Task to complete →
Pull out all lines from the listing below in which the word "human" appears.

Given data →
= = = = =
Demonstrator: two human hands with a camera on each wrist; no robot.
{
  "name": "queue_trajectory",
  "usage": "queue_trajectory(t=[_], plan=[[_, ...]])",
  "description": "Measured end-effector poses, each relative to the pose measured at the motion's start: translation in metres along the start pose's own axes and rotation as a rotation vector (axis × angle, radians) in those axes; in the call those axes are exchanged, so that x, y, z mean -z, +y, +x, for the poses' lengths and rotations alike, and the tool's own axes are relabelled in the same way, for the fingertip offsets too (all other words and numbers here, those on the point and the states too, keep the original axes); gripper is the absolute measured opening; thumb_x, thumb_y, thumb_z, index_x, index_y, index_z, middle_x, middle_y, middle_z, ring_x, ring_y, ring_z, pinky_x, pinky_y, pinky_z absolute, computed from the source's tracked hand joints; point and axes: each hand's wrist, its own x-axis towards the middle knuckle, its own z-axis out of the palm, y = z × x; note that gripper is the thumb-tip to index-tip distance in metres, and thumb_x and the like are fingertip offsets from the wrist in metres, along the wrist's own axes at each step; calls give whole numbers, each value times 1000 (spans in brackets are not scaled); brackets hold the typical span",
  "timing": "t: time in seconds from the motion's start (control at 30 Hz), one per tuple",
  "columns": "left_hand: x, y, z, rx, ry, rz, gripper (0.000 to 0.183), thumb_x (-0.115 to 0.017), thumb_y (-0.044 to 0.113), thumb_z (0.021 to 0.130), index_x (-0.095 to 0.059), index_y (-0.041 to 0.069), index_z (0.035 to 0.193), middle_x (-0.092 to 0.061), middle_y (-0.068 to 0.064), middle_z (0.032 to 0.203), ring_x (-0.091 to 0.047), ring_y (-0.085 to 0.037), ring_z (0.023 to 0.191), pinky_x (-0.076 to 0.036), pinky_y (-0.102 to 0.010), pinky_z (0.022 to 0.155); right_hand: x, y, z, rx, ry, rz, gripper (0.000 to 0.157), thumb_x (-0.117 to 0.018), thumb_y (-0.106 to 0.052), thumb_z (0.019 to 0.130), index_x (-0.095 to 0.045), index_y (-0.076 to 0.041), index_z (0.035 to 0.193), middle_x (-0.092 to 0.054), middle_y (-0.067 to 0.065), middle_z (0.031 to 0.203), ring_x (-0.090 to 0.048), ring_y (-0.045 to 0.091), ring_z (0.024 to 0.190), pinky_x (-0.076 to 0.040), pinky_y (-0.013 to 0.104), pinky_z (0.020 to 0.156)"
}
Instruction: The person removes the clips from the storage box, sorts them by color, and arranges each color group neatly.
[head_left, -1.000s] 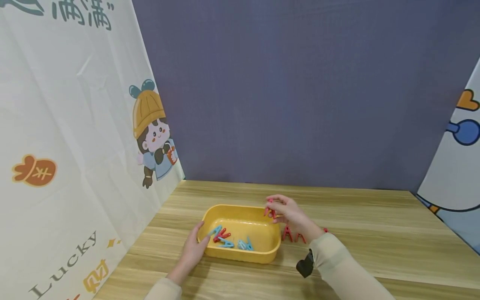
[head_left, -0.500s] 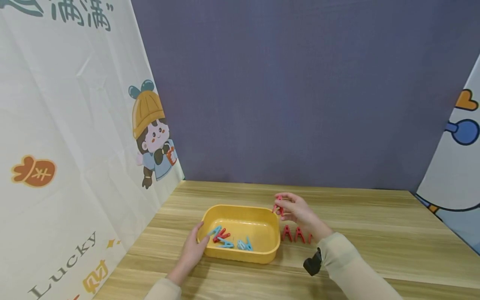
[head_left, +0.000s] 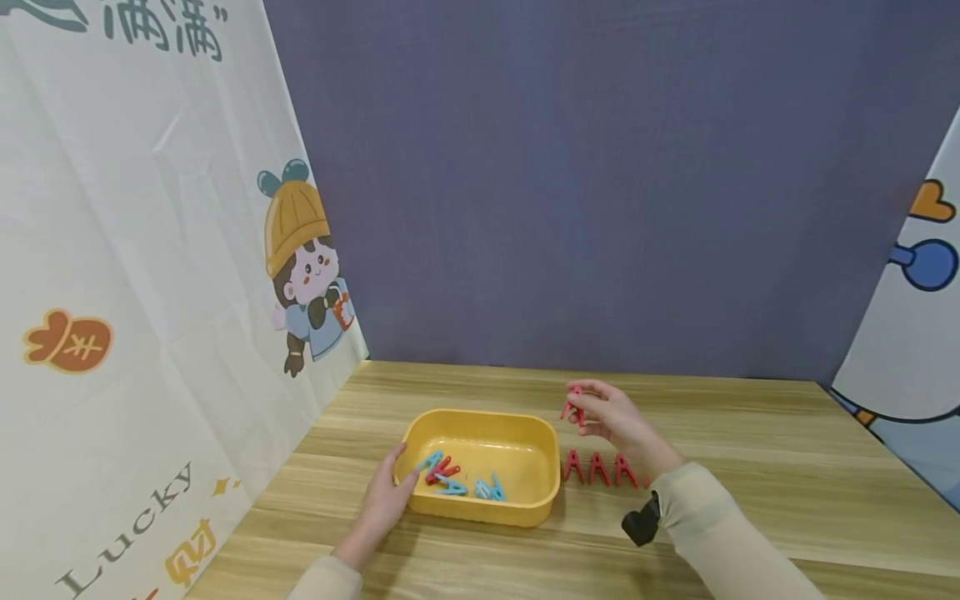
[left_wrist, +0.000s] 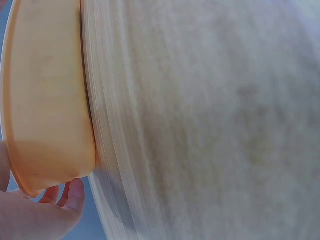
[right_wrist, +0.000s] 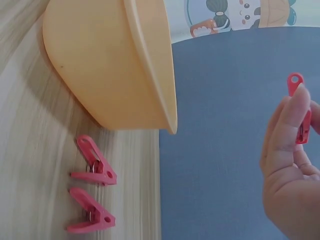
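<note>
My right hand (head_left: 618, 423) pinches a red clothespin (head_left: 576, 404) between thumb and fingers, raised above the table just right of the yellow plastic basin (head_left: 487, 510). In the right wrist view that clothespin (right_wrist: 295, 82) points its holed end upward. My left hand (head_left: 384, 500) grips the basin's left end, thumb over the rim and fingers round the outside, as the left wrist view shows too. Inside the basin lie several light-blue clothespins (head_left: 453, 487) and a red clothespin or two (head_left: 442, 472), toward its left and front.
Red clothespins stand in a row right of the basin: one (head_left: 573, 467) close to its wall, another (head_left: 597, 469), then a third (head_left: 625, 472). One more shows partly by the right wrist. The wooden table (head_left: 480, 379) meets a dark blue cloth backdrop (head_left: 555, 208).
My right hand has moved from over the basin's right rim to the right, still holding the red clothespin. More of the red row shows. The left hand and basin stay put.
</note>
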Motion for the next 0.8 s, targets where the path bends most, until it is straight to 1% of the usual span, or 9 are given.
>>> queue_trajectory(t=[0.2,0.4,0.47,0.63,0.8], plan=[[0,-1,0,-8,5,3,49,-54,3,87,-38,-9,132,-37,-31,134,-31,-46,124,-25,-56,102,7,-1,-3,10,-7,-30,46,-59,-18,91,-41,2,128,-61,4,83,-59,12,70,-53,24,55],[0,0,0,-1,-1,-1,49,-54,5,88,-38,-8,133,-36,-31,135,-30,-46,125,-24,-56,103,14,-1,-5,13,-1,-13,43,-58,-15,91,-42,2,127,-61,3,81,-59,11,67,-53,23,54],[0,1,0,3,-3,-4,49,-53,5,89,-37,-7,134,-36,-30,136,-30,-46,125,-24,-56,103,17,-2,-6,8,15,-11,42,-59,-15,90,-43,1,126,-60,3,81,-59,11,67,-52,23,53],[0,2,-1,7,-8,-3,50,-53,6,89,-37,-7,134,-36,-29,136,-30,-46,125,-24,-56,102,22,-3,-8,0,34,-18,44,-61,-17,89,-44,-1,126,-60,3,80,-60,13,68,-52,23,53],[1,2,-1,1,-11,-5,49,-53,5,89,-37,-7,134,-35,-30,136,-30,-46,126,-24,-56,103,28,-5,-11,11,22,-16,44,-60,-17,90,-43,0,126,-61,3,79,-59,12,67,-52,24,53]])
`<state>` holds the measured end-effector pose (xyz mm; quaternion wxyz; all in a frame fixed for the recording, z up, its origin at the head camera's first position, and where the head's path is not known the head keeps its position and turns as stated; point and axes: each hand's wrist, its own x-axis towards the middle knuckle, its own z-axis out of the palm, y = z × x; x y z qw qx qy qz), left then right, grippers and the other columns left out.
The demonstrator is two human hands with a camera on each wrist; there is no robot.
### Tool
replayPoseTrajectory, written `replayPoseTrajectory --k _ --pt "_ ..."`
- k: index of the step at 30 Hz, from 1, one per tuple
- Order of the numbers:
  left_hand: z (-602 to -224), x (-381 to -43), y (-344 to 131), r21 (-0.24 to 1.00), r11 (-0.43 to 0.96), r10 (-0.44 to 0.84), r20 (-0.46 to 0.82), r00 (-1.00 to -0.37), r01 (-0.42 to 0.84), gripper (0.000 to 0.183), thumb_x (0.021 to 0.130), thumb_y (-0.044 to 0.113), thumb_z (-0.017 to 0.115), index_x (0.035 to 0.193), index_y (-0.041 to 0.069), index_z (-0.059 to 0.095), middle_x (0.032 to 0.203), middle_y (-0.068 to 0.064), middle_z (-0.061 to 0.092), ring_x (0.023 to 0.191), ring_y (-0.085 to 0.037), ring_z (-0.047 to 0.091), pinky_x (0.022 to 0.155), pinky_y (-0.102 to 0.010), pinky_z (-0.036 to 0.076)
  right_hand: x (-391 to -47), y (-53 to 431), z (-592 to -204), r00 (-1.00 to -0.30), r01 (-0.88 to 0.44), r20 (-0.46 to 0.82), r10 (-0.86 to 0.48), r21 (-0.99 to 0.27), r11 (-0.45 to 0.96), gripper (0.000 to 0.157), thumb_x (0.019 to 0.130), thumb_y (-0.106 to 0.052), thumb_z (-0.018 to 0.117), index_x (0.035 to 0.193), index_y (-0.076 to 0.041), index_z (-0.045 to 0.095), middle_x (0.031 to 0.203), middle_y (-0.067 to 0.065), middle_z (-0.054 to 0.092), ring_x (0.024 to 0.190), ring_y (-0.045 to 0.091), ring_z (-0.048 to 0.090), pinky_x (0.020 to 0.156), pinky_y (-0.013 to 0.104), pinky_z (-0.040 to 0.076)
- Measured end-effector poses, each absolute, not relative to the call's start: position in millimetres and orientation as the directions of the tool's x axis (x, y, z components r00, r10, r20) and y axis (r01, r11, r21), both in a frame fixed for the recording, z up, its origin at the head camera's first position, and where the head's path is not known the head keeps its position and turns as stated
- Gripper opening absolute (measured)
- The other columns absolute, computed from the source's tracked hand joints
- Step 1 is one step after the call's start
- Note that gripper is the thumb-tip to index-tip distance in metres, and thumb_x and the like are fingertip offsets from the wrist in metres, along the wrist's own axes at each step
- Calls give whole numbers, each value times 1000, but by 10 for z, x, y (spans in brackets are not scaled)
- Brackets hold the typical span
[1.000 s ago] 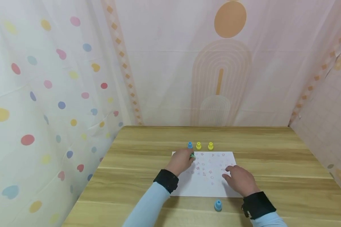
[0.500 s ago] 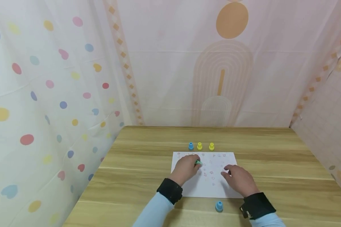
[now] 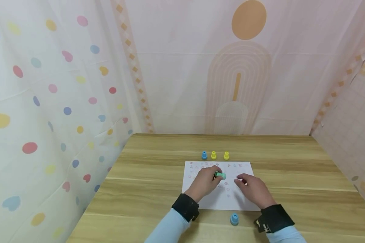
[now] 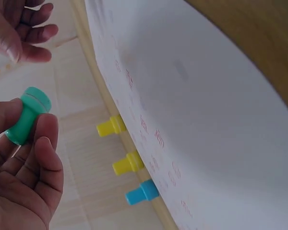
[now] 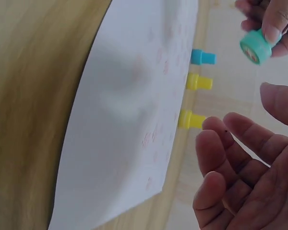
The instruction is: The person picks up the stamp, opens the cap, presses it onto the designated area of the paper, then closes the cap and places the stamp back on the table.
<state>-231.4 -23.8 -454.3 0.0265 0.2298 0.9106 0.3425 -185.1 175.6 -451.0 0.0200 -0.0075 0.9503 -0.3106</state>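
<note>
My left hand pinches a green toy stamp between thumb and fingers, above the white sheet of paper. The stamp lies tilted on its side; in the right wrist view its round printing face shows a reddish pattern. My right hand hovers over the right part of the sheet, a short way from the stamp. Its fingers are loosely bent with nothing between them, as the right wrist view shows. Small red and bluish prints are scattered over the paper's far half.
Behind the sheet stand a blue stamp and two yellow stamps, one left and one right. Another blue stamp stands near the front, below the paper. Patterned curtains hang around the wooden table.
My left hand has moved right and nearer with the green stamp, from the paper's far left toward its middle, and the stamp has tipped over. My right hand has shifted slightly left.
</note>
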Motion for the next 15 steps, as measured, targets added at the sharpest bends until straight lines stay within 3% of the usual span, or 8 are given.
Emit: replayPoseTrajectory --k 7,15 --pt "-4543 -2253 -174 733 546 460 143 -876 406 17 96 18 67 112 12 66 85 9 59 73 -8 50 65 -21 45 -1869 1740 -4493 -994 68 -112 -19 -722 689 47 103 -41 52 130 -4 62 112 10 67 95 24 60 83 46 52" --pt "-4555 -2211 -96 799 445 482 167 -860 404 14 95 15 68 109 14 66 87 10 60 74 -6 51 65 -20 46 -1859 1728 -4455 -981 136 -187 -50 -849 511 51 106 -44 42 126 -1 61 102 6 65 86 20 57 78 38 45"
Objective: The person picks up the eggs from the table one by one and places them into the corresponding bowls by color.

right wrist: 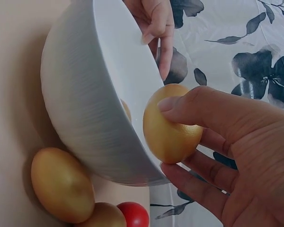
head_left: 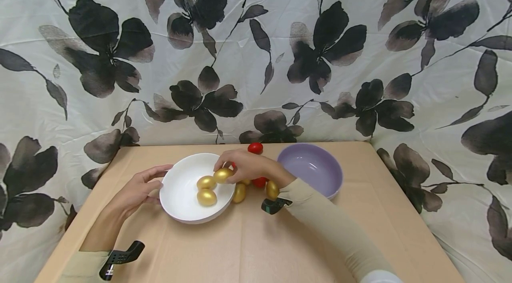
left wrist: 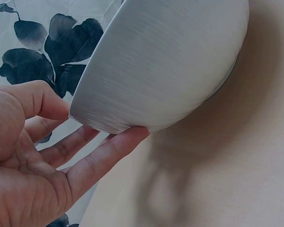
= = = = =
Expected answer →
Demonstrator: two human hands with a camera on each wrist; no robot.
The demonstrator is two human hands with a camera on each wrist; there is no robot.

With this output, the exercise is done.